** DESCRIPTION OF THE TASK **
Once the pictures are set aside, transcribe the remaining data exactly.

----

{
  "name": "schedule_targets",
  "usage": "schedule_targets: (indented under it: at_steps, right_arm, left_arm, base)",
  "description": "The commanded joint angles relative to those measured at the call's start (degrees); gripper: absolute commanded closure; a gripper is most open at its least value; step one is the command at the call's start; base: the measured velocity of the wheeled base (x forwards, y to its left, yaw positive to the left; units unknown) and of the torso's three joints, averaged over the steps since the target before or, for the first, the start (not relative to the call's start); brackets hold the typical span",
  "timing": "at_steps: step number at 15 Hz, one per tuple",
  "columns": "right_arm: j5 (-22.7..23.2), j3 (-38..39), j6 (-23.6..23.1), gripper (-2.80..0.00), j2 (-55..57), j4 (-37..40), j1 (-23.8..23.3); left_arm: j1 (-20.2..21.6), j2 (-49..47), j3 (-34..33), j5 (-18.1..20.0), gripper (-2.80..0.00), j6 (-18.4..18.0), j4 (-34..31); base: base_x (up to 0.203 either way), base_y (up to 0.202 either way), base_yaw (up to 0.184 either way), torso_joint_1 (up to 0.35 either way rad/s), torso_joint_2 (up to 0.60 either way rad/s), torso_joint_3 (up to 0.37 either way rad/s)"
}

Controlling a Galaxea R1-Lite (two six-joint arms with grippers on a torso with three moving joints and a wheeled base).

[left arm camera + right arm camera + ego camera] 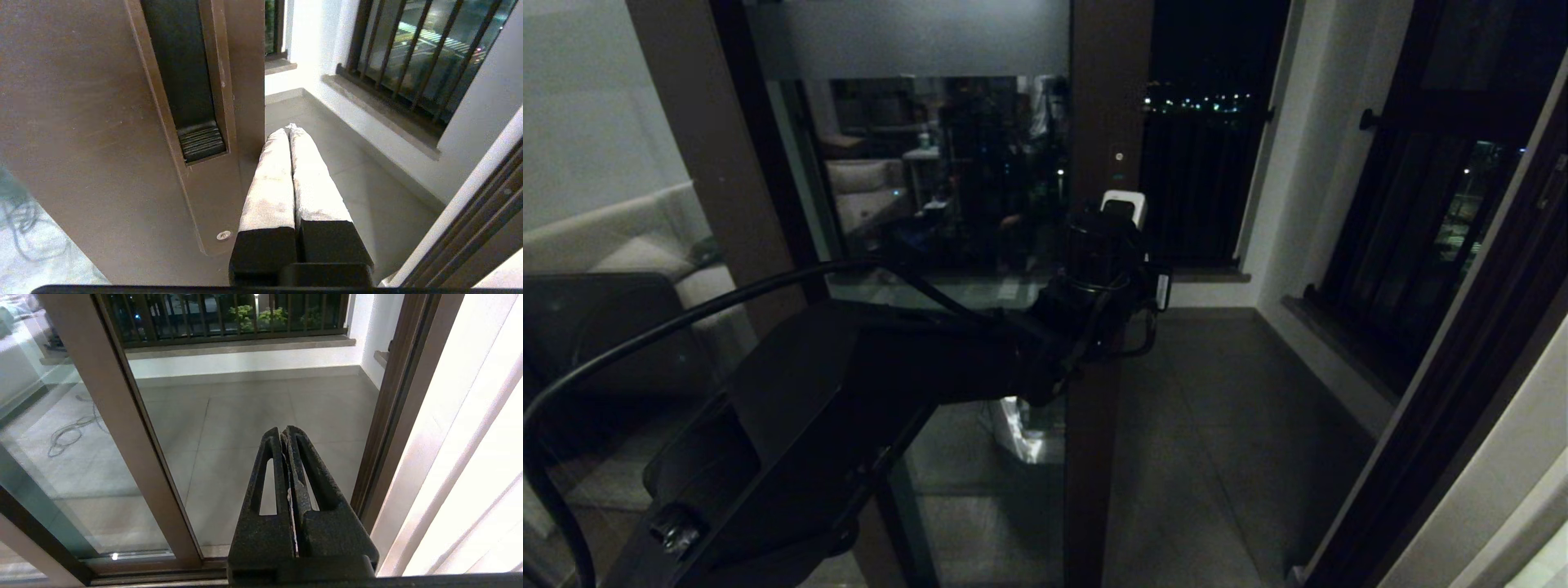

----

** EXERCISE SOLUTION **
{
  "name": "schedule_targets",
  "usage": "schedule_targets: (indented under it: at_steps, right_arm, left_arm, base)",
  "description": "The commanded joint angles relative to those measured at the call's start (degrees); gripper: absolute commanded closure; a gripper is most open at its least value; step one is the command at the call's start; base: the measured velocity of the wheeled base (x forwards, y to its left, yaw positive to the left; units unknown) and of the torso's three joints, averaged over the steps since the target before or, for the first, the start (not relative to the call's start); brackets hold the typical span",
  "timing": "at_steps: step number at 15 Hz, one per tuple",
  "columns": "right_arm: j5 (-22.7..23.2), j3 (-38..39), j6 (-23.6..23.1), gripper (-2.80..0.00), j2 (-55..57), j4 (-37..40), j1 (-23.8..23.3); left_arm: j1 (-20.2..21.6), j2 (-49..47), j3 (-34..33), j5 (-18.1..20.0), gripper (-2.80..0.00), j6 (-18.4..18.0), j4 (-34..31); base: base_x (up to 0.203 either way), base_y (up to 0.202 either way), base_yaw (up to 0.184 either way), torso_joint_1 (up to 0.35 either way rad/s), torso_joint_2 (up to 0.60 either way rad/s), torso_joint_3 (up to 0.37 either way rad/s)"
}

Controlling a Galaxea R1-Lite (two six-joint arms with grippers on a torso with three moving joints and a wheeled base).

[left arm camera + right arm camera + ego camera] 

Nothing else is needed for this exercise.